=== DESCRIPTION OF THE TASK ===
Copy out every line of the data where the word "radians" is found.

=== Source records ===
*** Block opens ***
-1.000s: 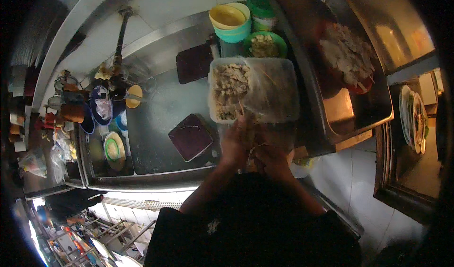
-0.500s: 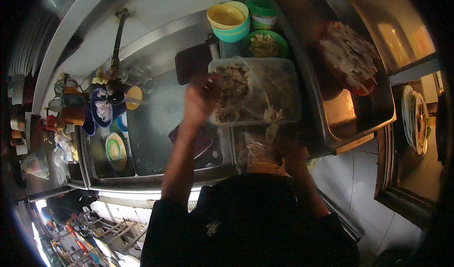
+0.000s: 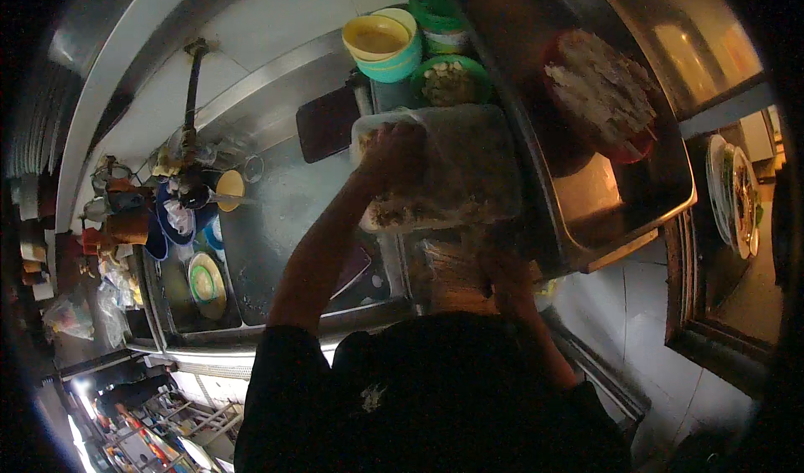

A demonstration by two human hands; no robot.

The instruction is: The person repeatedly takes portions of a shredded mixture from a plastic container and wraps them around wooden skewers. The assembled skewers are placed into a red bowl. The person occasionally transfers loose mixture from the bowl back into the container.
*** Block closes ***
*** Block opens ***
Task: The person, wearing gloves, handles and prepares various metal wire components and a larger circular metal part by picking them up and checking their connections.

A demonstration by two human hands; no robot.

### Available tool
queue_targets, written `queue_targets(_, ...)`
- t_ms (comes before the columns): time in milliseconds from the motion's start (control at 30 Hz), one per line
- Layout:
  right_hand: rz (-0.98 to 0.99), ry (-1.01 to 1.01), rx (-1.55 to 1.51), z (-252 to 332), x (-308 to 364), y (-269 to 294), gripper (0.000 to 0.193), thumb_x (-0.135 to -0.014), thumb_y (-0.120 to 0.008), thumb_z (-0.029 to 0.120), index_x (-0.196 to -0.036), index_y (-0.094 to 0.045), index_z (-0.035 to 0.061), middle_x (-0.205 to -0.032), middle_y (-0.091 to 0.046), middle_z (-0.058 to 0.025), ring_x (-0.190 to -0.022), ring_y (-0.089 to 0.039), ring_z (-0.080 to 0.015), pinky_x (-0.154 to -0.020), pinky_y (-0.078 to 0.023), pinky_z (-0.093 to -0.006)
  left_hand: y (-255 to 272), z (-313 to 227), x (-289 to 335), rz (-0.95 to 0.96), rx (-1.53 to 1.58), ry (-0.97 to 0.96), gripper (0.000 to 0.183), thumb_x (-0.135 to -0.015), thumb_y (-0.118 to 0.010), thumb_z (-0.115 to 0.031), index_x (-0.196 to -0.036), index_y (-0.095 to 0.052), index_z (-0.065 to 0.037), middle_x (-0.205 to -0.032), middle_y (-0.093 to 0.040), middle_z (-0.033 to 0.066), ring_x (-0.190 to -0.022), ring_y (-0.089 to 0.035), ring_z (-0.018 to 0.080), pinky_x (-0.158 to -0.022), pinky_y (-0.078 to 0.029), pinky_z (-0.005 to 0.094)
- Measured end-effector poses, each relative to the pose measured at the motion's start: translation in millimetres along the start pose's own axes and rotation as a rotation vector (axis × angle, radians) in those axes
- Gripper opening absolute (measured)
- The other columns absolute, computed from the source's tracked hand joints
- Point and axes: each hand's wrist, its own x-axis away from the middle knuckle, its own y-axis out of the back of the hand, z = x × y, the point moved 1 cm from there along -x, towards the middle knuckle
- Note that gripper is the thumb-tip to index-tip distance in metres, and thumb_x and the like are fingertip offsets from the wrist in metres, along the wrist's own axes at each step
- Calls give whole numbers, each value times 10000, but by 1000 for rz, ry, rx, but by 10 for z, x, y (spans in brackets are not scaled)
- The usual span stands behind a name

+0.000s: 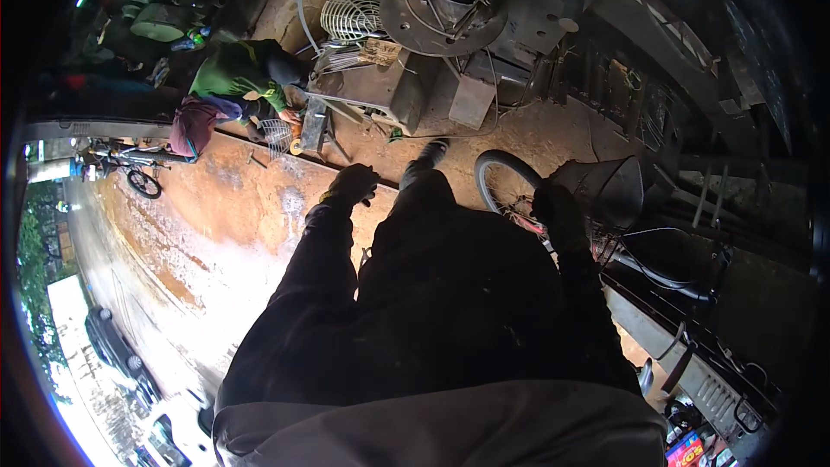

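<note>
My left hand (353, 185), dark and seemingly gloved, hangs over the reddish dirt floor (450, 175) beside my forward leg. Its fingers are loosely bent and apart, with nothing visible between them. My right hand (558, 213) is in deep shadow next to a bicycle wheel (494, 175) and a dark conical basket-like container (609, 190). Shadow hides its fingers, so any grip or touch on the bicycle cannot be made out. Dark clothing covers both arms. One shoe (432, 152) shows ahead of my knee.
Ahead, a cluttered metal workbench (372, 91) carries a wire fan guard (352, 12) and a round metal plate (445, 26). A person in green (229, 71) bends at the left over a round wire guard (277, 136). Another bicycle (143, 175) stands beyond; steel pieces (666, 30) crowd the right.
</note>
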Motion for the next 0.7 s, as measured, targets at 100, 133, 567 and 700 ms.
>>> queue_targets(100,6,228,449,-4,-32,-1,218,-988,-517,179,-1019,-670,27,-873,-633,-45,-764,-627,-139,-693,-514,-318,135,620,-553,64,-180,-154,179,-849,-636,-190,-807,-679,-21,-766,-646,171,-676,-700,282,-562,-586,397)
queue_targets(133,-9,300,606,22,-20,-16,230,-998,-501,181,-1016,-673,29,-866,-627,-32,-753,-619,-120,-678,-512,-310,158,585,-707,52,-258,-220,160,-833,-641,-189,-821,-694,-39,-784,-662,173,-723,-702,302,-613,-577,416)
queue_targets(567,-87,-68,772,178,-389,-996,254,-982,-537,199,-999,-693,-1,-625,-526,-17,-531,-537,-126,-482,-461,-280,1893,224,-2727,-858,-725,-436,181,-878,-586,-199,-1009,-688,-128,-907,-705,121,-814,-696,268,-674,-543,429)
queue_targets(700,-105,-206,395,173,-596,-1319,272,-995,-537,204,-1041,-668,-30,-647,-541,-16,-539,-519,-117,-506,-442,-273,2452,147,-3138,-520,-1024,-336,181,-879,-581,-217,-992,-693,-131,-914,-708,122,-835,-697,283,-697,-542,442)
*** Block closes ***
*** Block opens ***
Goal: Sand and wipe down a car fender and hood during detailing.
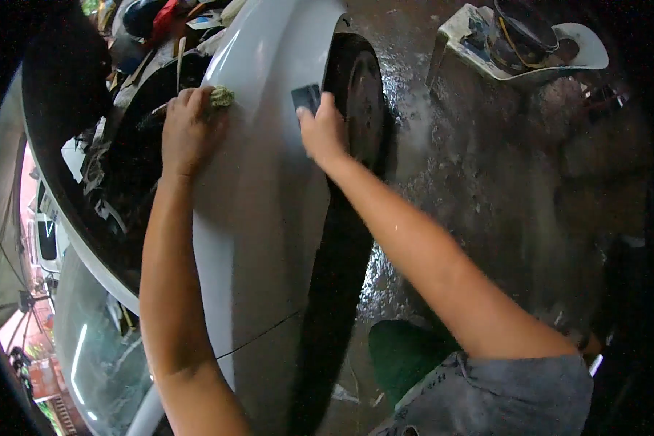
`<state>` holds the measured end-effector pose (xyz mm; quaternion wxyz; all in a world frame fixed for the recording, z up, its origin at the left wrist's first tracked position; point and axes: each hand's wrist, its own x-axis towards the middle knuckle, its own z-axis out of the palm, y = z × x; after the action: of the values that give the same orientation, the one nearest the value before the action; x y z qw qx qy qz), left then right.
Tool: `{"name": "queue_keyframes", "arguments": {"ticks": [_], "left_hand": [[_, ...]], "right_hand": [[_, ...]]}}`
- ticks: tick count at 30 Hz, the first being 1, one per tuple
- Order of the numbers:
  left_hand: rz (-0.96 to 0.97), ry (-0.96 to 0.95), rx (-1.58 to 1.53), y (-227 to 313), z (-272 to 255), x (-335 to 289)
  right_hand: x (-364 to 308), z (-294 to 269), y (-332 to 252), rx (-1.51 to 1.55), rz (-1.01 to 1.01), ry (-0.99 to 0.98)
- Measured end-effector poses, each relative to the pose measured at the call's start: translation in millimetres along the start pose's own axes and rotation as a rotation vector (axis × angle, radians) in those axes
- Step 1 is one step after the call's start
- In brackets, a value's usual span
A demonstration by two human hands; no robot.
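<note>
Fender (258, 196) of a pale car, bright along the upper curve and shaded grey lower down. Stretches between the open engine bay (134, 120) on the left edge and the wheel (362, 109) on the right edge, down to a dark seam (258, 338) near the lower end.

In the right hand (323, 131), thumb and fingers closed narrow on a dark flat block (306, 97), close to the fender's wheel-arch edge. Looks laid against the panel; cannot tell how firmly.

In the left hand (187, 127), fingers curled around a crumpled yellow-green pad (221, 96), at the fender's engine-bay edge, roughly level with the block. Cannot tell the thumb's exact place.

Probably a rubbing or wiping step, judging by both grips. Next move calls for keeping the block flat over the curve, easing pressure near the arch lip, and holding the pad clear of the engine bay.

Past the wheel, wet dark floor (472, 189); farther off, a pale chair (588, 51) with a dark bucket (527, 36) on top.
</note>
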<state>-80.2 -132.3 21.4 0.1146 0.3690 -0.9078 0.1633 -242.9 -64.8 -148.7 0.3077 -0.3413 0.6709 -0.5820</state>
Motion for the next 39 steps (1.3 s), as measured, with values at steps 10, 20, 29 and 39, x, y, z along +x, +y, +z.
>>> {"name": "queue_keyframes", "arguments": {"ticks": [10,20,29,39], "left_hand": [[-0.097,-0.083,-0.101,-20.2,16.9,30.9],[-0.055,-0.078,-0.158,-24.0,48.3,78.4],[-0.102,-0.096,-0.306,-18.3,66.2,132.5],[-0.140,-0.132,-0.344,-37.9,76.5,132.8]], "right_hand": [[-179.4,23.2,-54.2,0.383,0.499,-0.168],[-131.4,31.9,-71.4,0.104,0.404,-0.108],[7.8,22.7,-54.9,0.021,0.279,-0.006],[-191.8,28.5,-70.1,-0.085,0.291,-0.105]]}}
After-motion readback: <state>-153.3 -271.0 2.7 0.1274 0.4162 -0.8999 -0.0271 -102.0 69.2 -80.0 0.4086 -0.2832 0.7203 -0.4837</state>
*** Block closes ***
=== OUTPUT BELOW ===
- Measured end-effector poses, each relative to the pose measured at the motion's start: translation in millimetres along the start pose's own axes and rotation as a rotation vector (axis × angle, radians) in those axes
- Measured end-effector poses, each relative to the pose measured at the call's start: translation in millimetres along the start pose's own axes and rotation as a rotation vector (axis × angle, radians) in those axes

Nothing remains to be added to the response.